EXERCISE
Return every line from the records below with the string "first".

Collected data
((

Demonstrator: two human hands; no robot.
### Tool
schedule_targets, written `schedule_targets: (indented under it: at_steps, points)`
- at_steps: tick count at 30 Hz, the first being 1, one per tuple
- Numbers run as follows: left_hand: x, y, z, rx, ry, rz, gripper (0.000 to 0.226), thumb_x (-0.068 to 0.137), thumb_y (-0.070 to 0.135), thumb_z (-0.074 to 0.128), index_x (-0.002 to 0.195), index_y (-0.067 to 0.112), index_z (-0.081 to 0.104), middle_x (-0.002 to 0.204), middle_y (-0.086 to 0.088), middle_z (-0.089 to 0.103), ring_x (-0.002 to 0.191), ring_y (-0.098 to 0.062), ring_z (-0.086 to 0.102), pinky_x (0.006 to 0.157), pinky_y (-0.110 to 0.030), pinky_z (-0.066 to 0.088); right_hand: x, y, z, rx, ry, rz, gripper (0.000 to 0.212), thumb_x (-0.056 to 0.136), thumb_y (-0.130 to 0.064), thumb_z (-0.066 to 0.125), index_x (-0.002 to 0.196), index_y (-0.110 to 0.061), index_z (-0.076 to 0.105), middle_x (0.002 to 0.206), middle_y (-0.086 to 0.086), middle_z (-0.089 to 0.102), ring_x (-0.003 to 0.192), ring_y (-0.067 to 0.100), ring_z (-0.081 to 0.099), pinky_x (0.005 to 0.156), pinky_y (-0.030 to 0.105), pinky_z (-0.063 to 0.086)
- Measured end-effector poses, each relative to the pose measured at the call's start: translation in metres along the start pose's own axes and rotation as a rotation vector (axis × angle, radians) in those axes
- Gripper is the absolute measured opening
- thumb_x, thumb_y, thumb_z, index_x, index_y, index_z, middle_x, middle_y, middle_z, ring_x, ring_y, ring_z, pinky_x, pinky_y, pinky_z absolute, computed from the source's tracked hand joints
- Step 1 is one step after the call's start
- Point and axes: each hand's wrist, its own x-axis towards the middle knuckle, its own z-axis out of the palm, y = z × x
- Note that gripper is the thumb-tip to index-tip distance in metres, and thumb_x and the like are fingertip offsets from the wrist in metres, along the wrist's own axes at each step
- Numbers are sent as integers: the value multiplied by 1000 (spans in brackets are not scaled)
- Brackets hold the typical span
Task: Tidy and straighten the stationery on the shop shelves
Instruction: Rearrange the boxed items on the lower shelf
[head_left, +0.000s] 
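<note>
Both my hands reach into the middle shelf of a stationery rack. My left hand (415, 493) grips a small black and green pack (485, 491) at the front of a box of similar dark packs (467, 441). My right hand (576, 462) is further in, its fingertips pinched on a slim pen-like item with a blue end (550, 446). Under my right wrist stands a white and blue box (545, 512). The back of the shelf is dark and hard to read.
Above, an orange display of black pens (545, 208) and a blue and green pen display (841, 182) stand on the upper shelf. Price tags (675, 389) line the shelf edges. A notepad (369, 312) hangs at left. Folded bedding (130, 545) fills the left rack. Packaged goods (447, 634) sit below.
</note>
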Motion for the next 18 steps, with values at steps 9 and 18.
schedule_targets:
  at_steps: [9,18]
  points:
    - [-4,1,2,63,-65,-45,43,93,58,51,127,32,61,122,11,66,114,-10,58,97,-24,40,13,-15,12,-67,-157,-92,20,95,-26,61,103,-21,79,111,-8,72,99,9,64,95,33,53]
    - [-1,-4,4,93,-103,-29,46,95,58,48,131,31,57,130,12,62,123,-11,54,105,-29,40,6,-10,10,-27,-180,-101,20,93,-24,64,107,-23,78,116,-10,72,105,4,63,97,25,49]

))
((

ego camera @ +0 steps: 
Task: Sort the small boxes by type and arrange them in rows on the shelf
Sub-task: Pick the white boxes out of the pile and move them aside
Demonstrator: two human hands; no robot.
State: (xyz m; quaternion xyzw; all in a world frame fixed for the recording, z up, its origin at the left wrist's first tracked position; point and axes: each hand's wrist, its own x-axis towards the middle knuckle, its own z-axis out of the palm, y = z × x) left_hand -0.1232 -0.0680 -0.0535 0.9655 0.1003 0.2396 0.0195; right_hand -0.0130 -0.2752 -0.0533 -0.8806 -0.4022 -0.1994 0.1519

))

SOLUTION FOR THIS PROBLEM
- at_steps: tick count at 30 Hz, the first being 1, one per tuple
State: (xyz m; quaternion xyzw; all in a world frame fixed for the recording, z up, its origin at the left wrist's first tracked position; point and axes: each hand's wrist, its own x-axis towards the middle knuckle, its own z-axis out of the palm, y = z × x) left_hand -0.1232 -0.0680 -0.0535 0.9655 0.1003 0.2396 0.0195; right_hand -0.0130 -0.2752 -0.0533 -0.8806 -0.4022 -0.1994 0.1519

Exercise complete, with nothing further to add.